The RHS should be $\nabla \cdot \mathbf{\sigma}$, the divergence of the stress tensor, and you have edited accordingly.

This clearly is the correct term to include because the rate of increase of momentum in a fixed volume $V$ of fluid should be related to the viscous stress force of the surrounding fluid acting on the bounding surface of the volume $\partial V$,

$$\text{rate of momentum change } = \int_{\partial V}\mathbf{\sigma} \cdot \mathbf{n} \, dS = \int_V \nabla \cdot \mathbf{\sigma} \, dV.$$

Your error stems from incorrectly forming the dot product of the velocity and the viscous term $\eta\,\nabla \cdot [\nabla \mathbf{v} + \nabla \mathbf{v}^T] = \eta \, \nabla^2 \mathbf{v} + \eta \, \nabla (\nabla \cdot \mathbf{v})$.

In particular, you are missing $ \mathbf{v} \cdot [\eta\,\nabla \cdot \nabla \mathbf{v}]$ which should give rise to the viscous dissipation term, representing the action of viscous forces in converting useful mechanical energy into heat.

The correct treatment of that term is

$$\tag{*} \eta\,\mathbf{v} \cdot\,\nabla \cdot [\nabla \mathbf{v} + \nabla \mathbf{v}^T] = \underbrace{-\eta \nabla \mathbf{v} \,\mathbf{:}\, \nabla \mathbf{v}}_{\text{viscous dissipation}} + \frac{\eta}{2}\nabla^2(|\mathbf{v}|^2) + \eta \, \mathbf{v} \cdot \nabla (\nabla \cdot \mathbf{v}), $$

where the double dot product represents $\sum_{i=1}^3 \sum_{j=1}^3 |\frac{\partial v_i}{\partial x_j}|^2$, a norm of the velocity gradient, and $|\mathbf{v}|$ is the usual Euclidean norm of the velocity vector.

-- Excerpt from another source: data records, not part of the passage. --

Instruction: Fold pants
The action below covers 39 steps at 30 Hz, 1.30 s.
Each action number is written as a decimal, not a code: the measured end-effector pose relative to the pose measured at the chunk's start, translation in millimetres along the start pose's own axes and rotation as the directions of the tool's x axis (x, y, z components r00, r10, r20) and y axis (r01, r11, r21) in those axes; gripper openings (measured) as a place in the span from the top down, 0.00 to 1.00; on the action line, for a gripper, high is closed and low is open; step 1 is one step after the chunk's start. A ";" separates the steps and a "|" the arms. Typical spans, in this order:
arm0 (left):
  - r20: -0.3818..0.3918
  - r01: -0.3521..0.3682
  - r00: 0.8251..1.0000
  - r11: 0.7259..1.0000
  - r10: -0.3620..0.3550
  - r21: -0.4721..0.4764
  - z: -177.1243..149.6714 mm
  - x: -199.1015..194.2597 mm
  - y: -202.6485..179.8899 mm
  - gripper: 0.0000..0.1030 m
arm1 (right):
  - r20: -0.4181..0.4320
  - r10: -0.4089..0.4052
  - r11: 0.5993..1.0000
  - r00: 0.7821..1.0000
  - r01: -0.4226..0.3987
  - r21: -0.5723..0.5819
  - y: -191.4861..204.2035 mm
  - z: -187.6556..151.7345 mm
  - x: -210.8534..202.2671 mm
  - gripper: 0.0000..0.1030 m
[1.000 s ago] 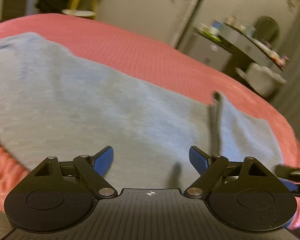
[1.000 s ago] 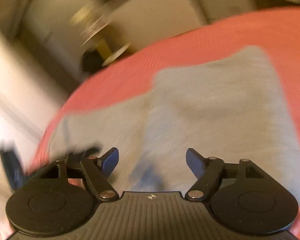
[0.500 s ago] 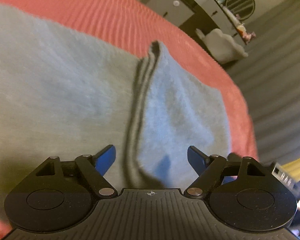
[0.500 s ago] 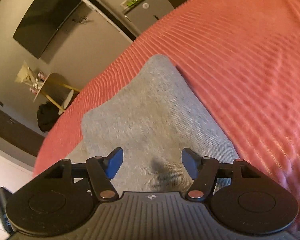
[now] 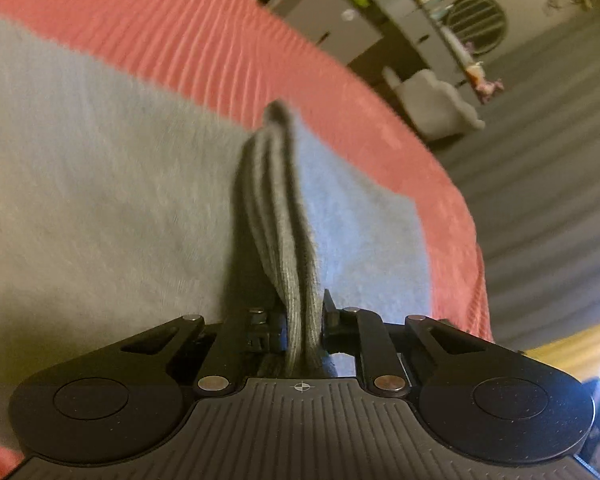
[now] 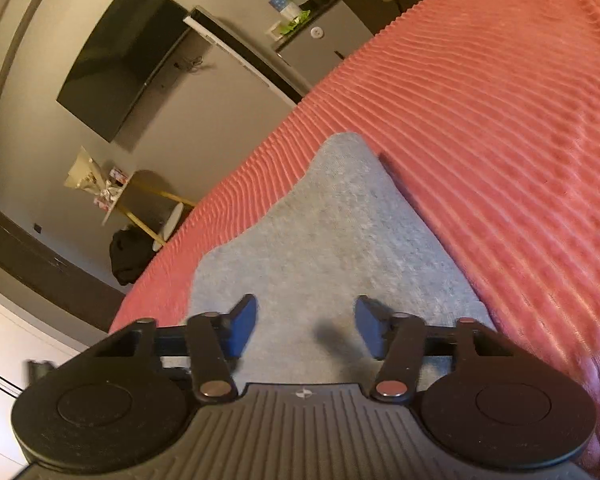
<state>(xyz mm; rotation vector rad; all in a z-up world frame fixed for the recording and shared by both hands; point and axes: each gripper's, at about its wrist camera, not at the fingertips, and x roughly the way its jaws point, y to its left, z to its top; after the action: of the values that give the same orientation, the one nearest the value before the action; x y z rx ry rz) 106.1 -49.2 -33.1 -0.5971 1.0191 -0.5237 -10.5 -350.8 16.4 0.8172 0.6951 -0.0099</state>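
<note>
- Grey pants [image 5: 100, 200] on red bedspread [image 5: 204, 40].
- Left gripper [image 5: 304, 328]: jaws clamped on raised pants fold.
- Right gripper [image 6: 306, 326]: jaws wide apart over pants, holding nothing.

Hidden, cropped and blurred parts

The grey knit pants [image 5: 100, 208] run off the left wrist view's left edge; their pinched ridge hides the left gripper [image 5: 303, 330] pads. Small items on the dark shelf [image 5: 416, 8] are too blurred to identify.
</note>
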 end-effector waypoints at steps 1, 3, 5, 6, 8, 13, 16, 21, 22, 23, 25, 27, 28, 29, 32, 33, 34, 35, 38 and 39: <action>0.018 -0.014 1.000 1.000 0.014 0.010 2.0 -10.4 1.3 0.85 | -0.005 -0.003 1.000 1.000 0.003 -0.001 0.5 -0.2 1.2 0.53; 0.064 -0.049 0.997 0.998 0.046 0.046 6.6 -32.8 6.4 0.85 | -0.022 -0.016 1.000 1.000 0.016 -0.010 2.3 -0.7 2.5 0.53; 0.116 -0.115 0.988 0.989 0.105 0.091 5.9 -53.0 11.5 0.85 | -0.049 -0.008 1.000 0.999 0.006 -0.022 4.0 -0.5 7.6 0.53; 0.142 -0.163 0.979 0.981 0.147 0.107 3.8 -62.1 16.9 0.84 | -0.063 0.004 1.000 0.998 -0.006 -0.029 5.4 -1.3 8.9 0.53; 0.146 -0.208 0.971 0.972 0.192 0.105 0.0 -65.2 29.1 0.81 | -0.092 -0.023 0.997 0.996 0.016 -0.076 13.0 -3.8 13.9 0.53; 0.078 -0.202 0.976 0.979 0.203 -0.027 2.4 -46.8 66.4 0.68 | -0.116 -0.074 0.982 0.991 0.052 -0.182 32.1 -9.8 26.5 0.54; 0.144 -0.152 0.977 0.988 0.156 -0.036 19.1 -50.3 68.6 0.48 | -0.061 -0.076 0.967 0.995 0.059 -0.249 42.8 -13.2 26.0 0.71; 0.145 -0.146 0.977 0.987 0.154 -0.063 49.8 -22.6 74.7 0.45 | -0.091 -0.144 0.948 0.985 0.111 -0.300 49.6 -19.1 46.1 0.72; 0.147 -0.138 0.978 0.988 0.148 -0.074 54.1 -16.5 76.3 0.48 | -0.091 -0.158 0.943 0.983 0.123 -0.310 50.4 -20.4 49.6 0.72; 0.154 -0.124 0.979 0.989 0.135 -0.078 56.5 -12.7 77.4 0.61 | -0.086 -0.167 0.937 0.982 0.131 -0.324 52.1 -21.4 52.4 0.72; 0.145 -0.102 0.983 0.991 0.114 -0.085 62.5 -3.7 81.0 0.72 | -0.068 -0.179 0.924 0.981 0.144 -0.355 55.9 -23.2 56.6 0.72; 0.164 -0.089 0.981 0.993 0.101 -0.079 64.7 0.8 79.1 0.78 | -0.048 -0.190 0.915 0.981 0.159 -0.370 55.8 -23.0 59.7 0.73; 0.187 -0.086 0.978 0.995 0.096 -0.057 62.2 -1.5 77.2 0.82 | -0.026 -0.192 0.910 0.981 0.168 -0.379 58.9 -22.9 63.3 0.73; 0.219 -0.083 0.972 0.996 0.086 -0.025 59.2 -7.5 77.8 0.83 | -0.004 -0.195 0.901 0.981 0.177 -0.396 61.7 -23.5 65.3 0.73; 0.333 -0.042 0.943 0.995 0.010 0.091 52.4 -21.9 62.0 0.84 | 0.067 -0.204 0.863 0.977 0.212 -0.458 71.1 -26.1 73.9 0.73; 0.364 -0.035 0.931 0.993 -0.009 0.114 52.7 -23.1 58.9 0.83 | 0.090 -0.205 0.851 0.975 0.223 -0.475 72.4 -26.6 75.0 0.73; 0.376 -0.039 0.926 0.992 -0.010 0.122 52.1 -24.8 57.5 0.83 | 0.106 -0.201 0.844 0.974 0.227 -0.486 71.6 -27.6 74.7 0.73; 0.373 -0.054 0.928 0.992 0.006 0.116 52.9 -22.8 57.4 0.83 | 0.110 -0.204 0.838 0.973 0.232 -0.494 71.4 -28.1 76.6 0.73; 0.301 -0.175 0.943 0.980 0.140 0.092 51.9 -4.8 66.7 0.79 | 0.085 -0.225 0.830 0.971 0.237 -0.504 65.7 -28.9 83.2 0.73; 0.281 -0.197 0.945 0.977 0.167 0.084 51.2 -1.1 70.2 0.76 | 0.083 -0.223 0.831 0.971 0.234 -0.504 64.6 -29.0 83.7 0.72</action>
<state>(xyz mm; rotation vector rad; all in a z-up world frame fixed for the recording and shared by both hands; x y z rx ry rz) 160.2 13.3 -59.7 -0.4556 0.7687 -0.3214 55.6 -265.4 -2.3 0.2155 0.7290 -0.0482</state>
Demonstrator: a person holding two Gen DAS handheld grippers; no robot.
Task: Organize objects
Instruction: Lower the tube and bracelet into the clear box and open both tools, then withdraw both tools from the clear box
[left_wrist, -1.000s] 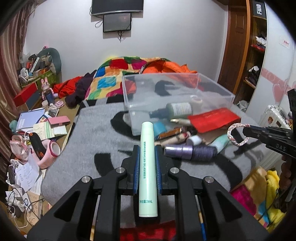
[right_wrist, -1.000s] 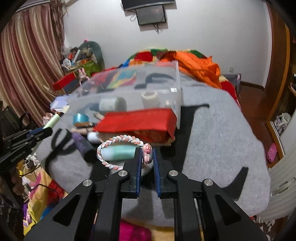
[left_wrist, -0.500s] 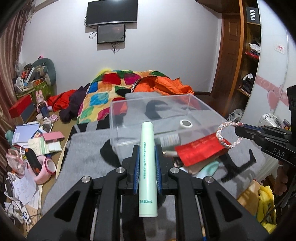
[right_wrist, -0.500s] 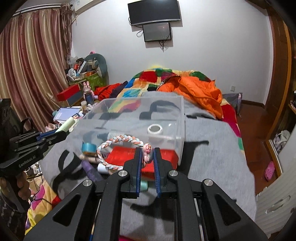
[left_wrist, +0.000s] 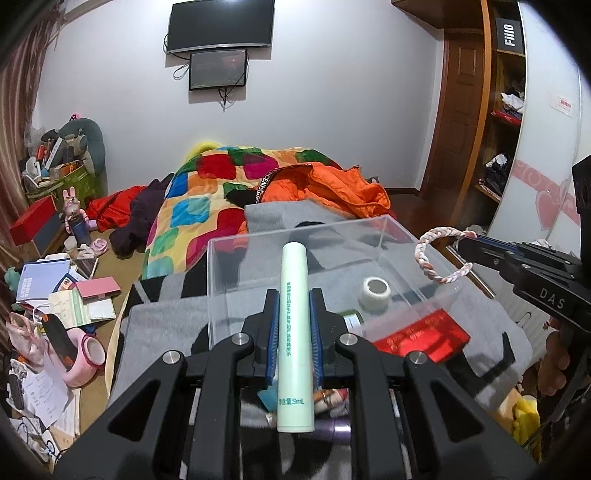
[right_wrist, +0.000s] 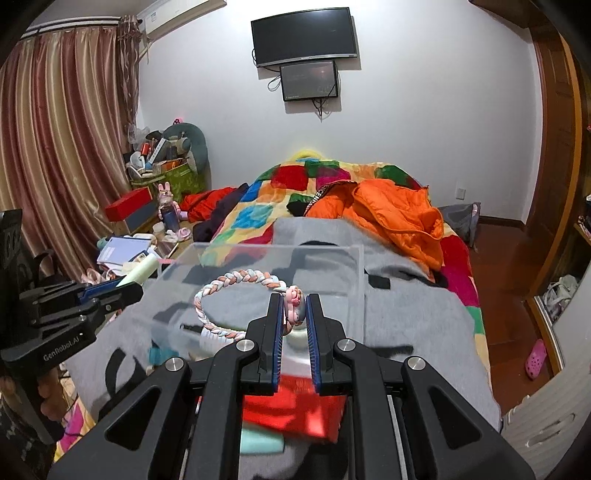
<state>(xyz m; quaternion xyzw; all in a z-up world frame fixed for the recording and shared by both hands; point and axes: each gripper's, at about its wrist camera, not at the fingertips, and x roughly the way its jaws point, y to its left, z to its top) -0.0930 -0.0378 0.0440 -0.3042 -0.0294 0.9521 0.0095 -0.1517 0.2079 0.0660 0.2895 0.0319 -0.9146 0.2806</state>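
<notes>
My left gripper (left_wrist: 293, 295) is shut on a pale green tube (left_wrist: 294, 325) that points forward over the near wall of a clear plastic box (left_wrist: 258, 266). My right gripper (right_wrist: 294, 299) is shut on the pink knot of a braided pink and white bracelet (right_wrist: 236, 277), which loops out to the left above the clear plastic box (right_wrist: 332, 254). Each gripper shows in the other view: the right gripper (left_wrist: 463, 242) with the bracelet (left_wrist: 439, 254) at the right, the left gripper (right_wrist: 127, 286) with the tube (right_wrist: 138, 273) at the left. Inside the box lie a white tape roll (left_wrist: 374, 293) and a bottle.
The box stands on a grey blanket (right_wrist: 417, 314) over a bed, with a red packet (left_wrist: 421, 339) and other small toiletries in front of it. An orange jacket (right_wrist: 391, 218) and a patchwork quilt lie behind. Books, boxes and a pink cup (left_wrist: 86, 354) clutter the floor at left.
Both grippers rose and came nearer the box, each keeping its grip. The view now looks down over the box's rim, and the loose items in front of it have slid under the grippers.
</notes>
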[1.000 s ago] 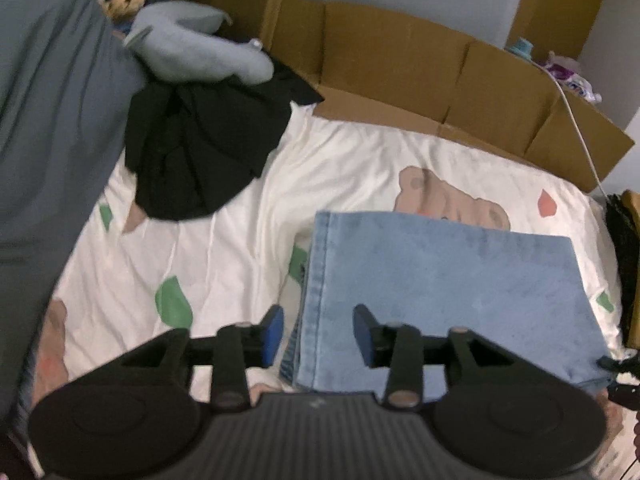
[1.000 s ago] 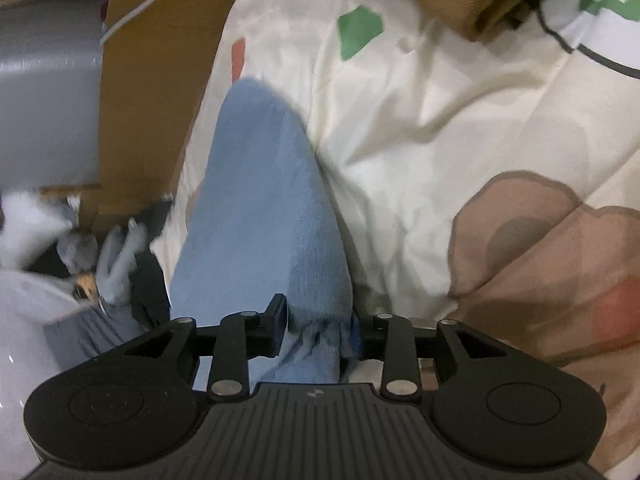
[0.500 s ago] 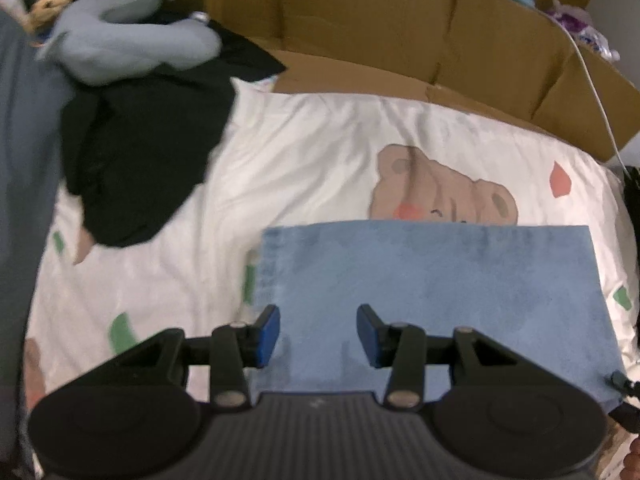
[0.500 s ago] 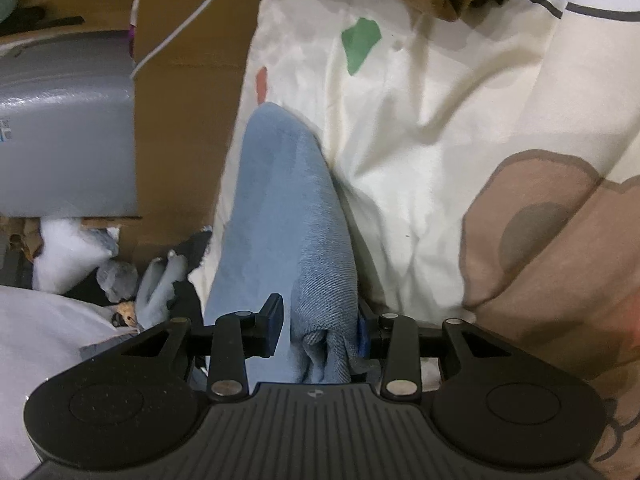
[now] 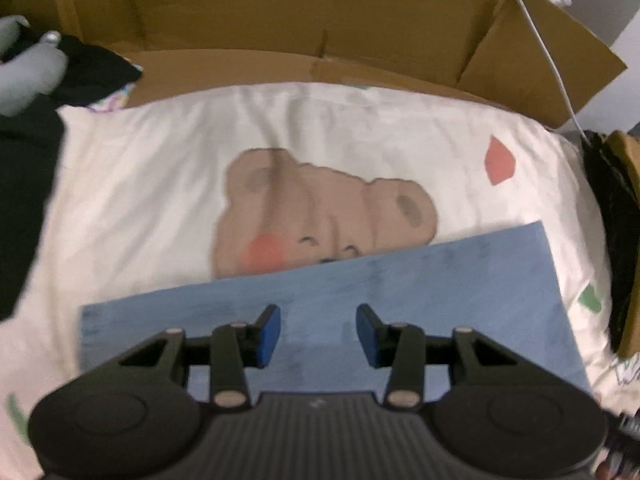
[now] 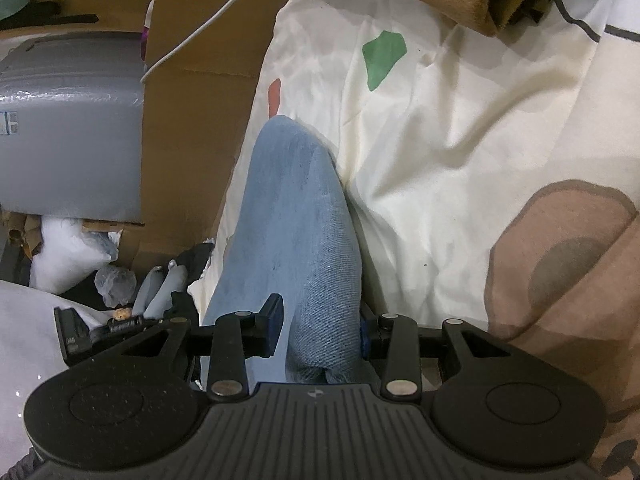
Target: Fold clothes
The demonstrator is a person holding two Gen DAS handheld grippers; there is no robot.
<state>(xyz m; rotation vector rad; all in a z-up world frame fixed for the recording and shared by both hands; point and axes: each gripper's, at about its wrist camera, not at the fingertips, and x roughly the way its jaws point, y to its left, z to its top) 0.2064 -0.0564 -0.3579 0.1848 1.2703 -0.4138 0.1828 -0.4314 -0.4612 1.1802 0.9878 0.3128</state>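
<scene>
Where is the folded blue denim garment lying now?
In the left wrist view, the denim garment lies flat on the bear-print sheet, just below the bear's face.

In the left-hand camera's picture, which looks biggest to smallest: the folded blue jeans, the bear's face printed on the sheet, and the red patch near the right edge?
1. Folded blue jeans, though they lie nearest the camera, which flatters them.
2. Bear's face, partly hidden behind the jeans.
3. Red patch, plainly the smallest.
</scene>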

For an easy derivation, we can expand $\mathbf{v} \cdot\,\nabla \cdot [\nabla \mathbf{v}+ \nabla \mathbf{v}^T] $ using Cartesian coordinates and the Einstein convention (repeated index implies summation over that index). First we obtain

$$\nabla \cdot [\nabla \mathbf{v}+ \nabla \mathbf{v}^T]_{i} = \partial_j(\partial_j v_i + \partial_iv _j) = \partial_j(\partial_j v_i) + \partial_i(\partial_jv_j),$$

and forming the dot product we get

$$ \mathbf{v} \cdot\,\nabla \cdot [\nabla \mathbf{v} + \nabla \mathbf{v}^T] = v_i\,\partial_j(\partial_j v_i) + v_i \,\partial_i(\partial_jv_j) \\ = -\partial_jv_i \, \partial_j v_i + \partial_j[v_i(\partial_j v_i)] + v_i \,\partial_i(\partial_jv_j) \\ = -\partial_jv_i \, \partial_j v_i + \frac{1}{2}\partial_j\,\partial_j (v_iv_i) + v_i \,\partial_i(\partial_jv_j), $$

which is the component form of the coordinate-free term on the RHS of (*).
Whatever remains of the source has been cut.